EXERCISE AIM: Would you transcribe the listing that follows, character for character, and omit its images?

COLLECTED DATA:

▼

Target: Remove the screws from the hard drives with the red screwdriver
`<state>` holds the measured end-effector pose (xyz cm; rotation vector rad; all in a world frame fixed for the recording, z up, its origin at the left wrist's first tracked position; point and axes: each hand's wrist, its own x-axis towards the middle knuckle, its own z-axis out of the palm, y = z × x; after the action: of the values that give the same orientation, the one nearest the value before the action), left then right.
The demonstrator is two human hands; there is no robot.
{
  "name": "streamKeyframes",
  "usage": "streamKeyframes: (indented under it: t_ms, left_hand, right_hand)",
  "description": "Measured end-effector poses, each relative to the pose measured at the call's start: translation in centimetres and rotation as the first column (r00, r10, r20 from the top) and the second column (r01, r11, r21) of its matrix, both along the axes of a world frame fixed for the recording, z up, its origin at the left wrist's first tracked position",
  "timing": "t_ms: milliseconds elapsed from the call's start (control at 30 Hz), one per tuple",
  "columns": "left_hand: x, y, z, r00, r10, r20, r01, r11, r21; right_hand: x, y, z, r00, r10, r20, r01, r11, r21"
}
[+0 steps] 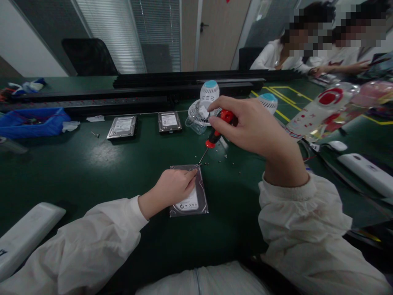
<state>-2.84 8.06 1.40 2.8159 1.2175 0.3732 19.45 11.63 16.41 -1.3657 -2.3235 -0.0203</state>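
Observation:
A silver hard drive with a white label lies flat on the green table in front of me. My left hand rests on top of it, fingers curled and the index finger reaching to its far right corner, covering part of the label. Gripped in my right hand is a red and black screwdriver, tilted, its thin shaft pointing down to that same corner. Whether the tip touches a screw is too small to tell. Several tiny screws are scattered on the table just beyond the drive.
Two more hard drives, one left and one central, lie further back. A blue bin stands far left. White fans with blue tops are behind my right hand; clear bottles stand right. Two people sit across the table.

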Motion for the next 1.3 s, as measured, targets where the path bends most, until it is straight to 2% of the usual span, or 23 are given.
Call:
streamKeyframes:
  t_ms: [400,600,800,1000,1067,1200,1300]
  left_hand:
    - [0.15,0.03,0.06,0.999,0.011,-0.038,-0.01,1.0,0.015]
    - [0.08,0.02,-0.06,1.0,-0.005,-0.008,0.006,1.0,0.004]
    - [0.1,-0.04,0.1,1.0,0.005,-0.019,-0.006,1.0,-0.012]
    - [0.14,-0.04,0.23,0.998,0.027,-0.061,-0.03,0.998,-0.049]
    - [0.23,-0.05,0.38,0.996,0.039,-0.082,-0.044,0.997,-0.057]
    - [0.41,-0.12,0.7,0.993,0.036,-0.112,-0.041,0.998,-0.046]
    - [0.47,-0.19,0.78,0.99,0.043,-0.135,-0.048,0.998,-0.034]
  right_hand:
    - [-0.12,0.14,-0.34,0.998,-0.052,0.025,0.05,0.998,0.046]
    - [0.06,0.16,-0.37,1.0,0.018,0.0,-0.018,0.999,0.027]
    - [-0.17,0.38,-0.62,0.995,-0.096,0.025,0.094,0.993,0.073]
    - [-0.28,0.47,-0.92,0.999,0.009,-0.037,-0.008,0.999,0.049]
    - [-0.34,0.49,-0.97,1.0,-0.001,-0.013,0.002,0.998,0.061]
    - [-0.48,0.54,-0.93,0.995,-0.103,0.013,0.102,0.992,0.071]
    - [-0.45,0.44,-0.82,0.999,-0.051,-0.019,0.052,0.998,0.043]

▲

RESULT OF THE TASK:
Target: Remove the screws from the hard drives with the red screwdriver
`<state>` holds the measured end-effector pose (xyz cm; rotation vector rad; all in a world frame fixed for the recording, z up, its origin at the left wrist's first tracked position; point and axes: each hand's wrist, its own x-axis towards the middle knuckle, its own z-axis out of the palm, y = z × x; after the action: of the values that give the same orientation, the one nearest the value before the action), left then right.
The demonstrator is two human hands; there is no robot.
{
  "name": "streamKeyframes",
  "usage": "streamKeyframes: (indented under it: t_ms, left_hand, right_hand)",
  "description": "Measured end-effector poses, each relative to the pose measured at the call's start: translation in centimetres and rotation as the first column (r00, r10, r20 from the top) and the second column (r01, r11, r21) of its matrix, both along the axes of a world frame fixed for the recording, z up, its origin at the left wrist's first tracked position",
  "timing": "t_ms: milliseconds elapsed from the call's start (control at 30 Hz), one per tuple",
  "columns": "left_hand: x, y, z, r00, r10, r20, r01, r11, r21; right_hand: x, y, z, r00, r10, r20, r01, r11, r21"
}
[+0 steps] 
<state>-2.84 8.06 1.40 2.8159 1.2175 0.3732 19.45 11.63 16.41 -1.3657 -2.3235 -0.0203</state>
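Observation:
A silver hard drive with a white label lies flat on the green table in front of me. My left hand rests on top of it, fingers curled and the index finger reaching to its far right corner, covering part of the label. Gripped in my right hand is a red and black screwdriver, tilted, its thin shaft pointing down to that same corner. Whether the tip touches a screw is too small to tell. Several tiny screws are scattered on the table just beyond the drive.
Two more hard drives, one left and one central, lie further back. A blue bin stands far left. White fans with blue tops are behind my right hand; clear bottles stand right. Two people sit across the table.
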
Motion for the next 1.3 s, as measured, targets where the path bends most, until it is straight to 2% of the usual span, or 23 are given.
Call:
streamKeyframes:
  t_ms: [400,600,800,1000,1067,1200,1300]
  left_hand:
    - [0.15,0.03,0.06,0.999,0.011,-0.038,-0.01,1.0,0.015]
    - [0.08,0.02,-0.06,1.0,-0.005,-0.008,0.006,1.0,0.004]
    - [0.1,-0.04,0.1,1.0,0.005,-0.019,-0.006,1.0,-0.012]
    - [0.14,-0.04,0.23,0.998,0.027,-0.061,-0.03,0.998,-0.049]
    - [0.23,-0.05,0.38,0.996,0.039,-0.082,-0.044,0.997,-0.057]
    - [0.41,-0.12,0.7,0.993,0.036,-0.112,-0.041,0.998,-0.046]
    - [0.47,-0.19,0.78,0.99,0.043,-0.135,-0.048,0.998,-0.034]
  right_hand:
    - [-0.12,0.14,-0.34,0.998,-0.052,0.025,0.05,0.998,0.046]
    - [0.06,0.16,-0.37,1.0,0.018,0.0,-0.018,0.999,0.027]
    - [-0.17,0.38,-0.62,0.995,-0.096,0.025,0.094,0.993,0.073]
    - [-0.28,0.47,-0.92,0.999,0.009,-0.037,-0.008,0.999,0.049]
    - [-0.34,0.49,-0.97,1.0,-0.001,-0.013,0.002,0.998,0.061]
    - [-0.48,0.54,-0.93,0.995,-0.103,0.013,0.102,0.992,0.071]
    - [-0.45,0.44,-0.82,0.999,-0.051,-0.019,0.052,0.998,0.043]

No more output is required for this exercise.